What should your team be told about the person’s death?

Be honest – but respectful to the family. Try not to use overly emotive words. For instance a death in a car accident might be referred to as ‘fatally injured’ rather than ‘killed’.

Who should know?

All of your people should be informed. You need to also consider people who have left the business in the past 12 months as they may have been closely associated with the deceased. Clients will need to be informed and ideally by one person, preferably by phone or face-to-face.

What support should be provided for staff?

Your organisation should provide on-site counselling, irrespective as to whether this will be utilised. The message that the business is being supportive to all team members will be appreciated. This support can be for the team as a whole and/or for individuals. If you have an EAP (employee assistance program) the provider can assist with logistics.

How are calls and emails (and other forms of contact) managed?

Team members who may be receiving calls should be provided with a statement they can make to the caller about the deceased team member. If there is a receptionist who is receiving all calls, then it may be an idea to relieve them occasionally to reduce the risk of them being overwhelmed by repeated references to the team member.

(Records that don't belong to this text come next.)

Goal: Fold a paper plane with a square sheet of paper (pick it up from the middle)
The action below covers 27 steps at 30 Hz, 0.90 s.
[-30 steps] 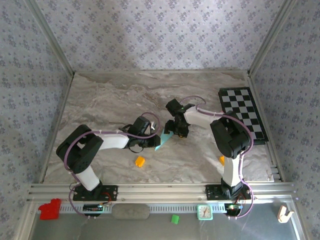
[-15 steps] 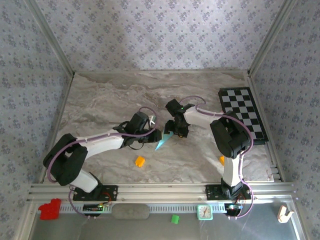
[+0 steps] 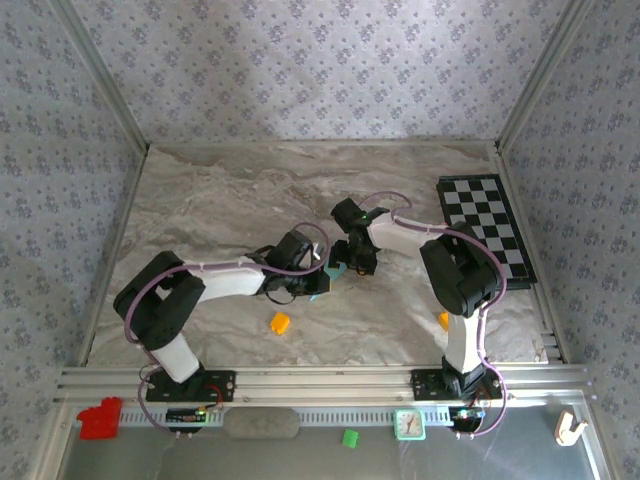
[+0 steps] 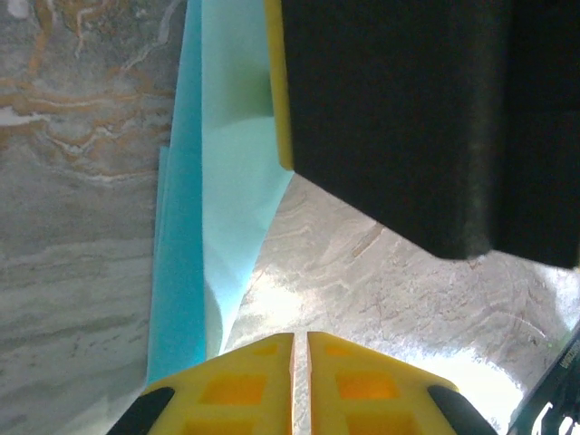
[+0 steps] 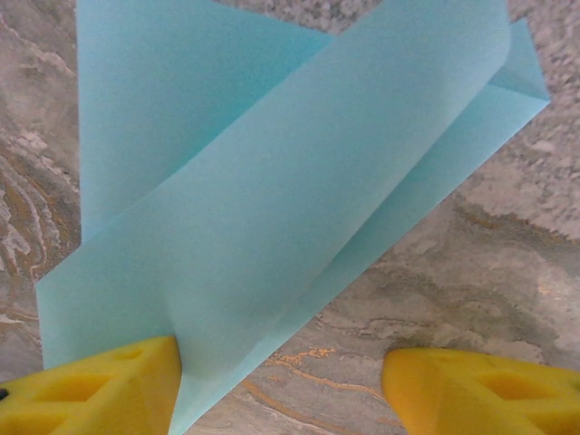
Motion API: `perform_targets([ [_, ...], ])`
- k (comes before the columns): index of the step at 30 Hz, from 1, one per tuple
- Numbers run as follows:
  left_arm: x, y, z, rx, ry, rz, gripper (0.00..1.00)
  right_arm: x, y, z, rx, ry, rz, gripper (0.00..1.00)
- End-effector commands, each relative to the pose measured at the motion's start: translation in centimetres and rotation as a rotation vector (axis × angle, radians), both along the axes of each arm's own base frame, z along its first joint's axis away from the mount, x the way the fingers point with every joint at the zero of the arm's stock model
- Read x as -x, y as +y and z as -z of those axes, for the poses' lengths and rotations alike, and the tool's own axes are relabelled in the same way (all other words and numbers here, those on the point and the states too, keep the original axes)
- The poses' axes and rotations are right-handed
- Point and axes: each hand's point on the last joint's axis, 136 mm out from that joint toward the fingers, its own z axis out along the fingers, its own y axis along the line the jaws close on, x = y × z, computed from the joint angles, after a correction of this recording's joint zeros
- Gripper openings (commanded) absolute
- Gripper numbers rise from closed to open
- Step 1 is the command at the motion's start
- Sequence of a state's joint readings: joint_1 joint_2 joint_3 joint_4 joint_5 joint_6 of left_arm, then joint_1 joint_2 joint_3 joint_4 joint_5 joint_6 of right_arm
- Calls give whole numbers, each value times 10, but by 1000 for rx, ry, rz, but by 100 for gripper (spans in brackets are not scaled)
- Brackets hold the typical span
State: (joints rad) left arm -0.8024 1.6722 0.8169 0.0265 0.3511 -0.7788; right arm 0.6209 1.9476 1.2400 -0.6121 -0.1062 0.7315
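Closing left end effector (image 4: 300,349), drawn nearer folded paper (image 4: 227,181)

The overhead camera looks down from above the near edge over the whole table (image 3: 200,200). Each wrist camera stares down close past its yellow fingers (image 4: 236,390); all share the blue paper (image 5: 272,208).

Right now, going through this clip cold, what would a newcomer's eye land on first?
The teal-blue folded paper at the middle of the marble table draws the eye first. The right gripper stands open with the sheet against one finger, while the left gripper is shut at the paper's edge. After that come the checkered board at the far right and an orange cube near the front.
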Motion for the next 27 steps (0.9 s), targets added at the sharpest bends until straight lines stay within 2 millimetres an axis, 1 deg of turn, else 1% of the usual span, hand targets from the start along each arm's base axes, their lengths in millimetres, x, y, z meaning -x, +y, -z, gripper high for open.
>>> perform_targets([
  [1, -10, -5, -5, 5, -20, -19, 13, 42, -36, 83, 166, 171, -25, 68],
  [11, -12, 5, 11, -33, 0, -56, 11, 44, -37, 85, 169, 178, -24, 67],
  [17, -15, 8, 13, -32, -2, -75, 10, 45, -38, 86, 172, 179, -23, 67],
  [27, -12, 10, 21, -41, 22, -83, 8, 46, -38, 88, 177, 185, -26, 66],
])
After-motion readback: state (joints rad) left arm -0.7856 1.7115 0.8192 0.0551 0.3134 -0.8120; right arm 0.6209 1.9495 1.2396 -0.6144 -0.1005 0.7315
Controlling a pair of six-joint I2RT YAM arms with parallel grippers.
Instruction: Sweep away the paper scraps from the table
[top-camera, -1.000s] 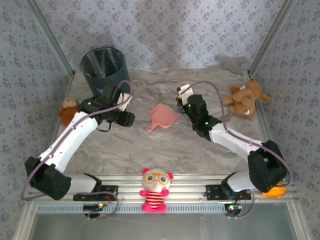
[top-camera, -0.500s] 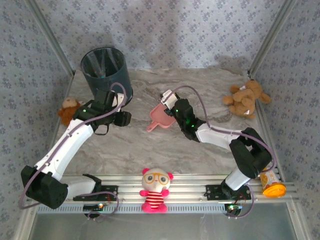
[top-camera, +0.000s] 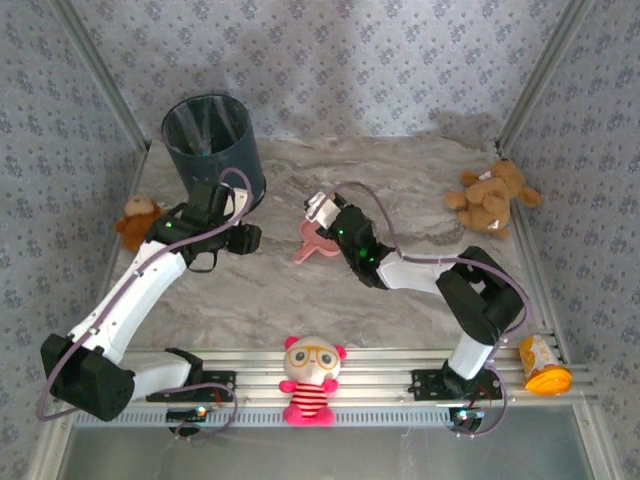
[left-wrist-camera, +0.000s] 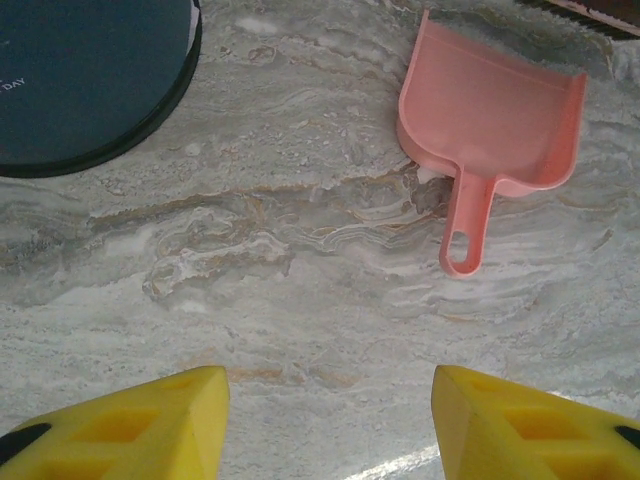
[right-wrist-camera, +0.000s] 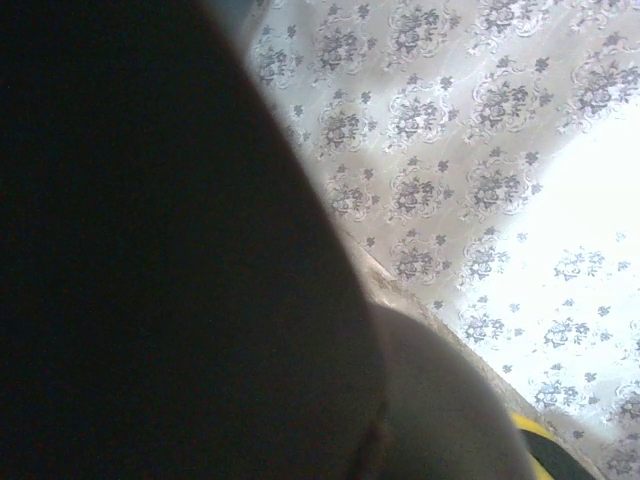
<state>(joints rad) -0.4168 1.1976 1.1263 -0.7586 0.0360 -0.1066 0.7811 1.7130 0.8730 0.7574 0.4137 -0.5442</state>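
Top view: the right gripper (top-camera: 318, 208) hangs over the dustpan (top-camera: 305, 248), jaws shut; what it holds, I cannot tell. The left gripper (top-camera: 250, 238) hovers left of the dustpan, likely to take its handle. Left wrist view: its fingers (left-wrist-camera: 150, 420) stand apart, empty, facing the dustpan; scraps are too small to spot on the table (left-wrist-camera: 300, 290) around it. Right wrist view: a dark shape, wall (right-wrist-camera: 480, 150) beyond.

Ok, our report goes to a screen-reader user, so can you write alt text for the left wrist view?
A pink plastic dustpan lies open side up on the grey-white marbled table, its handle pointing toward the camera. A dark blue round bin sits at upper left, and the left gripper shows two yellow fingers along the bottom edge, apart with nothing between them.
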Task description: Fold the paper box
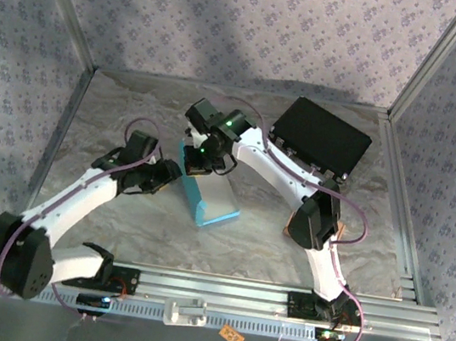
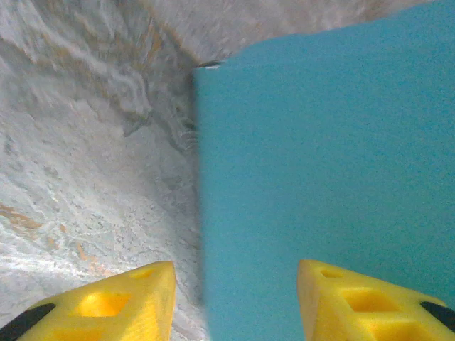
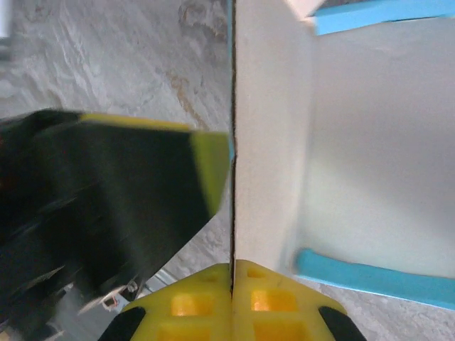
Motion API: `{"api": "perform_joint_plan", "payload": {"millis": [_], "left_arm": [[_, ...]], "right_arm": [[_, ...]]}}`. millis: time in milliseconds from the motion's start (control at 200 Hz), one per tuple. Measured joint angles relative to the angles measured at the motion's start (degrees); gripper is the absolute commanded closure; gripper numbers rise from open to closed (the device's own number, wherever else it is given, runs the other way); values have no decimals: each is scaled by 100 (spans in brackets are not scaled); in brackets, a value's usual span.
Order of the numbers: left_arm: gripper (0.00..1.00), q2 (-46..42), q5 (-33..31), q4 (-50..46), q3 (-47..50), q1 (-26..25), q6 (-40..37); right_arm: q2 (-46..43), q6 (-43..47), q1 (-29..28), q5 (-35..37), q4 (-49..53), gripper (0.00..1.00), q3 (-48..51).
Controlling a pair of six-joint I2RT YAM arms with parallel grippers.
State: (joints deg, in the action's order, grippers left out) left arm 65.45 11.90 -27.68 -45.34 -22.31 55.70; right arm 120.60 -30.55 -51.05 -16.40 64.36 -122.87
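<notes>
Paper box (image 1: 211,195), teal outside and white inside, sits near the middle of the counter (image 1: 125,112), half formed: its base lies flat and a wall stands raised along its left side. The step in hand looks like the raising and creasing of that side wall. The right pincer (image 1: 201,163) reaches in from the far edge and is clamped on the far end of the wall. The left pincer (image 1: 167,178) hovers just beside the wall's teal outer face, its fingers parted to a middling gap and gripping nothing. The next move, as I judge it, calls for the right pincer to hold the wall upright while the left one presses or takes a neighbouring flap, gently, since thin card would likely buckle if pulled askew. The top view gives the layout, with a black case (image 1: 320,137) well apart near the far right corner, but it hides the grip itself. The right wrist view supplies that: the wall's thin edge runs straight down into the closed right pincer (image 3: 232,273), with the white inner face (image 3: 370,142) of the paper box to one side. The left wrist view adds the teal outer face (image 2: 320,156), whose upright edge sits ahead of the gap in the left pincer (image 2: 234,280).
</notes>
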Motion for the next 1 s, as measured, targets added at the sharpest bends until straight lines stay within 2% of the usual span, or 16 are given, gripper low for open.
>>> {"api": "perform_joint_plan", "payload": {"millis": [195,395,535,725,840,999], "left_arm": [[47,-1504,-531,-564,-422,-24,-186],[45,-2629,-743,-1045,-796,-37,-452],[45,-2758,-634,-1453,-1001,-37,-581],[45,-2916,-374,-2022,-944,-37,-713],[43,-3067,-254,-2240,-789,-37,-817],[39,-3080,-96,-2275,-498,-37,-1038]], "right_arm": [[-122,-1235,-44,560,-678,100,302],[-341,-3193,-111,1696,-723,100,313],[-391,-5040,-173,2472,-238,100,118],[-393,-7401,-264,2833,343,100,76],[-393,-8124,-286,2964,415,100,118],[-407,-8546,-278,3126,319,99,282]]}}
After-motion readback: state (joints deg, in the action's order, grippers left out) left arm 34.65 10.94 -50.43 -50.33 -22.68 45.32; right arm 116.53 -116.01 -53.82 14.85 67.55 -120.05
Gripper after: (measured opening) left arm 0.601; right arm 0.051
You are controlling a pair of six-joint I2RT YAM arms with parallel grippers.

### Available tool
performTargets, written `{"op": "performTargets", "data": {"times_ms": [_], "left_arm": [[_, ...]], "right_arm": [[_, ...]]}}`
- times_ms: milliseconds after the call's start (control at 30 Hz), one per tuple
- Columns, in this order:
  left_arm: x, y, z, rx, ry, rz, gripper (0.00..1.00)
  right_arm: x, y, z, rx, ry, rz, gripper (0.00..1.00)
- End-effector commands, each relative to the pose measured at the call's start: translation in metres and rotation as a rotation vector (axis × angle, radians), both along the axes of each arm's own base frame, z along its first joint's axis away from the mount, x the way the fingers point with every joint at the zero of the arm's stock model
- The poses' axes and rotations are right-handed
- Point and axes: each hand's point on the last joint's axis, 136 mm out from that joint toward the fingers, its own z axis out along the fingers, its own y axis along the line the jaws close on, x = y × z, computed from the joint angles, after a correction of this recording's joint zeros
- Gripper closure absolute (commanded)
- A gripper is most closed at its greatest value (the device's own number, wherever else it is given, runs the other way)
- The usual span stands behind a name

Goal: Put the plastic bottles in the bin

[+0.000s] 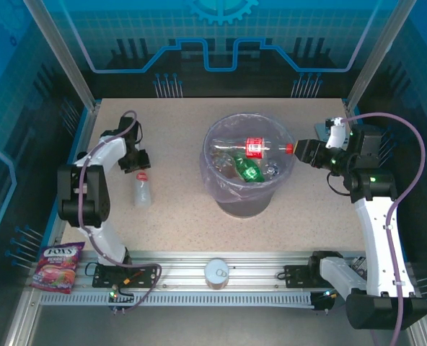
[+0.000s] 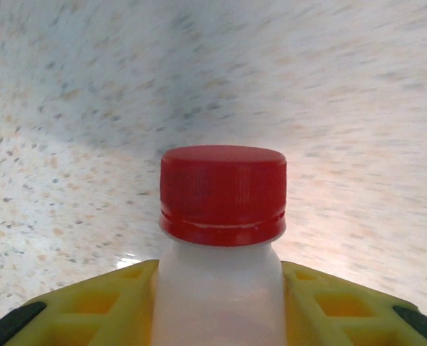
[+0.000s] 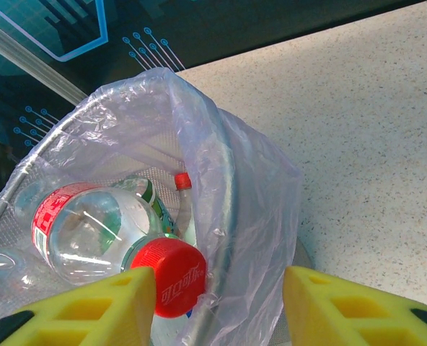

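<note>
Clamped at neck by left end effector [image 2: 217, 288]: small clear red-capped plastic bottle [image 1: 141, 193], apparently lying on speckled worktop [image 1: 177, 245], long axis near-far. Well apart rightward: round grey bag-lined bin [image 1: 246, 205]. Nearer arm: left.

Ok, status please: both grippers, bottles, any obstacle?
Left gripper shut on small translucent red-capped plastic bottle. Right gripper open at round grey bag-lined bin. Path looks free.

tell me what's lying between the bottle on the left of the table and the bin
Nothing. In the top view, the table between the bottle on the table and the bin is bare speckled surface.
</note>
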Motion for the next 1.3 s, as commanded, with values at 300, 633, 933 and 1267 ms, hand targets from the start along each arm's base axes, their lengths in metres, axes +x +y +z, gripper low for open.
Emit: {"op": "performTargets", "data": {"times_ms": [300, 633, 933, 1267], "left_arm": [[0.002, -0.106, 0.278, -0.41, -0.73, -0.194, 0.67], [-0.015, -0.197, 0.414, -0.789, -1.182, -0.285, 0.64], [0.017, -0.266, 0.418, -0.748, -1.411, -0.195, 0.62], [0.043, -0.32, 0.385, -0.641, -1.45, -0.186, 0.59]], "right_arm": [[-0.005, 0.003, 0.018, 0.035, -0.038, 0.009, 0.49], [-0.006, 0.01, 0.019, 0.06, -0.042, 0.022, 0.49], [-0.017, 0.012, 0.022, 0.054, -0.05, 0.016, 0.49], [-0.022, 0.01, 0.021, 0.037, -0.048, 0.015, 0.49]]}}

The team member should be removed from all group email lists as soon as possible. Emails directly to them will need to be forwarded to an appropriate person in the business. An ‘out of office’ message is optional but should be brief and not provide any specific details to ensure that people are not receiving a tragic message each time they inadvertently email the team member.

Is there anything else?

Client files and other aspects of the role where records will need retrieving need to be in the domain of as few people as possible. Often the team member’s handwriting can trigger emotional responses so care must be taken to manage this as sensitively as possible. Follow up with your team one week and four weeks after the death. Some people have delayed reactions and you need to show understanding that symptoms can persist or emerge some time later.

You may wish to have a small function to honour the team member, such as a morning tea. This allows people to grieve together and can be a powerful mechanism in coming to terms with their colleague’s death.